Wong:  An astute observation.  This particular volume is contained within its own pocket dimension.  Not to forbid others from reading it, but to keep it from actively corrupting those who come across it.  *He utters a brief spell and the area in front of them starts to warp and shimmer.  He gestures for Trix to head in.* 
Trix (deadpan): Lovely. *She steps inside.*
Wong (from outside, his voice becoming distorted as she enters):  Good luck!
Trix (startled that he’s not even going to be in there): Wait-
*Her head starts to ache as the aura of the cursed tome permeates her mind.  As it begins to weave its influence, vague figures begin to dance in her vision.  They start out misty before rapidly gaining shape.*
Trix (wincing): Alright, first thing’s first. *She casts a spell to purify herself and takes a brief moment to focus in her mindscape where she was once trapped. After setting some fortifications, she’s back in the real world where she stares down her opponent.*
*It appears to be Loki, looking at her in disappointment.*
“Loki”:  I should have known better than to mentor a clueless mortal girl.  You don’t even know how far you’re in over your head.
Trix: You should have known better than to try and use the biggest mother hen other than Stephen to pretend to be disappointed in me. 

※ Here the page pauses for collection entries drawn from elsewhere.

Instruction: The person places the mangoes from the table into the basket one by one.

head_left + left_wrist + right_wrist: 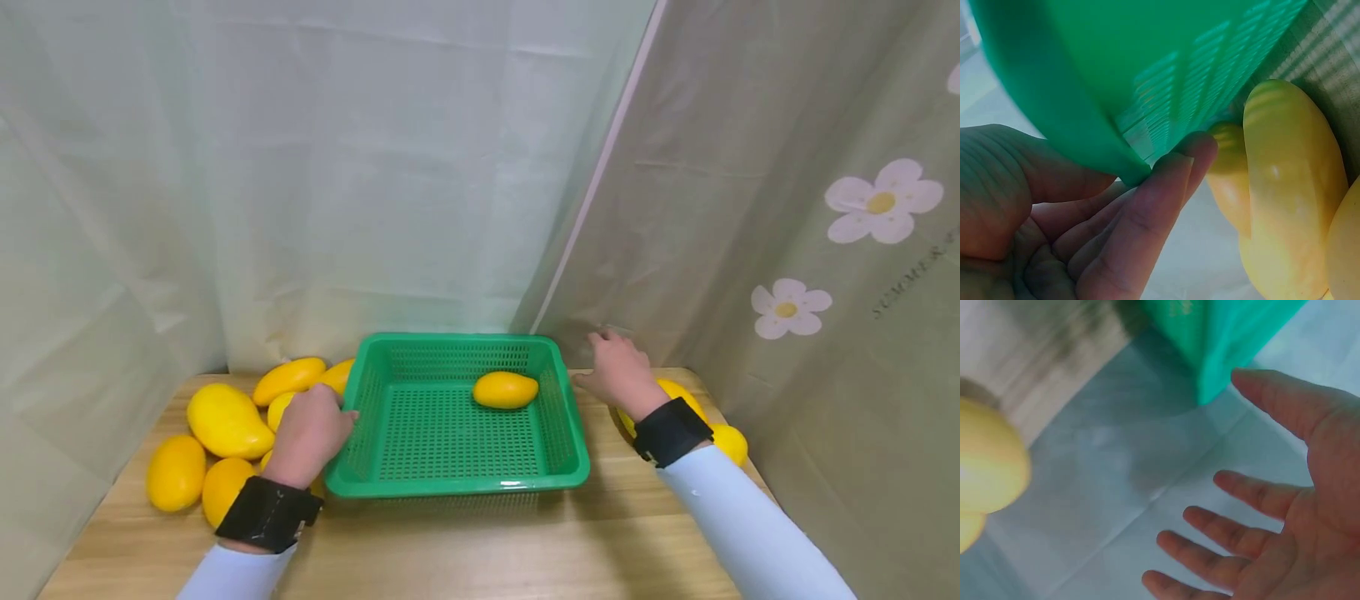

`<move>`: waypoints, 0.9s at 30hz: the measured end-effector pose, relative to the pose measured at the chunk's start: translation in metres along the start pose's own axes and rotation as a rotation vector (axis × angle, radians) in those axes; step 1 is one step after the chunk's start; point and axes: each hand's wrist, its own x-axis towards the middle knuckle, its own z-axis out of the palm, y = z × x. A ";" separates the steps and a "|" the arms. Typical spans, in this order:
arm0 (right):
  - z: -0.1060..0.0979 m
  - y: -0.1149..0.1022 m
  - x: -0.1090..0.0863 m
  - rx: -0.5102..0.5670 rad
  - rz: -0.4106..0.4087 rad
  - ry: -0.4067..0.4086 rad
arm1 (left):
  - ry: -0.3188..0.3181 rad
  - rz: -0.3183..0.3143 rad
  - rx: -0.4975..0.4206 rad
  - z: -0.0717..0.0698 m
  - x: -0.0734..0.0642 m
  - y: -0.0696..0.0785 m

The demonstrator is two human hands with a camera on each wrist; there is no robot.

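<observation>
A green plastic basket (459, 486) with perforated walls stands mid-table in the head view. One yellow mango (506, 390) lies inside it, toward the right. My left hand (309, 433) pinches the basket's left rim between thumb and fingers, as the left wrist view shows on the green rim (1066, 106). To the right of the basket my right hand (621, 377) is spread, holding nothing. In the right wrist view its thumb (1272, 394) points at the basket's corner (1210, 381); whether they touch I cannot tell.
Several mangoes (227, 421) are heaped on the table left of the basket, some close to my left hand. More mangoes (727, 443) lie on the right, partly hidden under my right wrist. Curtains (420, 167) hang behind the wooden table (480, 554) and along its sides.
</observation>
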 end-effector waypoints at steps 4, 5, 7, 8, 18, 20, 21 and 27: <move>0.006 0.020 -0.009 0.027 0.073 -0.023 | -0.007 -0.009 -0.006 0.000 0.000 0.000; 0.008 0.024 -0.011 0.033 0.089 -0.030 | -0.008 -0.010 -0.009 0.000 0.000 0.000; 0.011 0.031 -0.016 0.048 0.124 -0.043 | -0.007 -0.007 -0.012 0.001 0.000 -0.001; 0.012 0.034 -0.018 0.052 0.144 -0.052 | -0.005 -0.005 -0.013 0.001 0.000 -0.001; 0.030 0.051 -0.038 0.073 0.296 -0.142 | -0.005 -0.008 -0.004 0.002 0.001 -0.001; 0.035 0.054 -0.040 0.073 0.309 -0.148 | -0.007 -0.009 -0.005 0.002 0.001 -0.001; 0.037 0.055 -0.041 0.068 0.311 -0.150 | -0.006 -0.008 -0.003 0.002 0.001 -0.002; 0.052 0.064 -0.044 0.024 0.311 -0.165 | 0.007 0.009 0.010 0.003 0.003 -0.003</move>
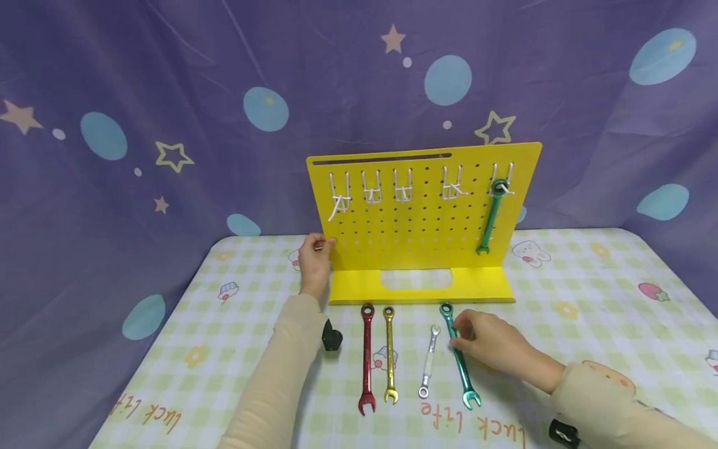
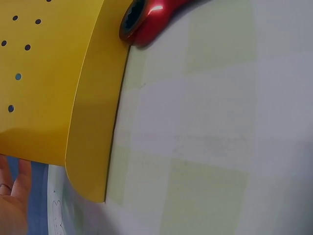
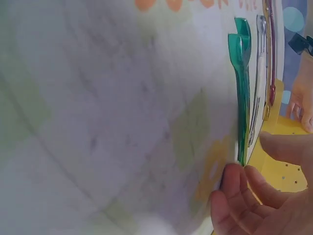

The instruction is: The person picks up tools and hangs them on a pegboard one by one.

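At the left edge of a yellow pegboard [image 1: 412, 249], my left hand [image 1: 315, 265] holds the board's side. In the left wrist view the left fingers [image 2: 20, 183] reach the board's edge, partly hidden behind it. My right hand [image 1: 493, 340] is at the upper shaft of a teal combination wrench [image 1: 462, 368] lying on the table. Its thumb and fingers stand apart around the shaft; the fingertips [image 3: 234, 174] are close to the wrench in the right wrist view. A green wrench [image 1: 491, 218] hangs from the rightmost white hook [image 1: 503, 178].
Left of the teal wrench lie a small silver wrench [image 1: 429, 362], a yellow wrench [image 1: 389, 355] and a red wrench [image 1: 367, 362]. Several white hooks [image 1: 403, 187] line the pegboard's upper part. The checked tablecloth [image 1: 247, 337] covers the table; a purple curtain [image 1: 348, 75] hangs behind.
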Demonstrator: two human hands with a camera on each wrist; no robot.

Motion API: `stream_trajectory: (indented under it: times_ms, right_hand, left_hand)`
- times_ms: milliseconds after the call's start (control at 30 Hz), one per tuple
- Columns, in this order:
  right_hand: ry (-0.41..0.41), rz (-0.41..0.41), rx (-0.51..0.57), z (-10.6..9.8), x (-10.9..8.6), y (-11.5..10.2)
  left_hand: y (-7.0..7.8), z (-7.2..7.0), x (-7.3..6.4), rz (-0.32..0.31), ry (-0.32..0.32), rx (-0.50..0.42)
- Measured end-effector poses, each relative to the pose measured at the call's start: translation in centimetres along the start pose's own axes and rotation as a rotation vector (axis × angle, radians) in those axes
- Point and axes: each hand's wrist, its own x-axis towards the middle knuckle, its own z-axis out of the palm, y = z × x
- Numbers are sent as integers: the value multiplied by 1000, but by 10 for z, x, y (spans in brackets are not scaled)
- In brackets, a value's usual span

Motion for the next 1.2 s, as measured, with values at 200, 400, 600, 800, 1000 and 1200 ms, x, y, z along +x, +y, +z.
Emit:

*She summons a large blank tome, each page backed with custom runes and mandalas that she has been testing out. As she opens the book, she raises her hand and pages fly out, encircling “Loki”. With a gesture, they gain runes on the side facing the fake god.*
*”Loki” claps his hands, the sound echoing everywhere throughout the pocket dimension.  The pages turn to sheets of crystal before falling to the ground and shattering.  Trix hears another, unfortunately familiar voice in her ear.*
“Agatha” (purring):  Too easily distracted, my pet.  *She jerks back and slaps Trix.  Hard.*
*Trix snarls in anger as she summons her own magic to form crystalline claws on her fingertips.*
Trix (angrily): You don’t know how long I’ve wanted to do this, but first I have to find that bitch book so I can permanently take care of you. *She pauses for a moment to cast a locator spell, while also staying alert of “Loki” and “Agatha”.*
*She hears mocking laughter around her.  Meanwhile, the locator spell seems to bounce all over the place.*
Trix (slightly resigned): Lovely. To be expected, I guess. *She glances over at her company before thinking better of it. Instead she tries to focus on casting to see if she’s inside the book or if it’s an object she has to locate.*
*The wave of energy that she releases in her cast goes a distance before seemingly dispersing into thin air.  As though it hit a wall and dissolved.*
Trix (relieved): Gotcha. *Creating a shield between her and the distractions, she creeps up to the invisible wall and searches for any magic that could be what’s causing this.*
*It feels as though a shadow is somehow behind her eyes.  Perhaps a fragment still trying to worm its way inside.  Meanwhile, as she looks, the many-faceted cage of enchantments blurs.  However, the shimmering blurriness seems oddly…regular?  Upon closer inspection, she can see that the boundaries of the pocket dimension itself are made of words.  Some of which are from runes so archaic that she’d need ages more of studies to decipher them.*
Trix: Okay, now we’re getting somewhere. *She sets up a large barrier between her and the fake Loki and Agatha before focusing on her mindscape once more. It seems…hazier. Trix takes some time to fortify her mind and put up some protections and barriers before returning back to her task.*
*She hears what seems to be her own thoughts.  They’re faintly in the back of her head.*
“Why bother?  There’s only going to be more problems.  You can’t solve everything and you can’t always have others save your ass.”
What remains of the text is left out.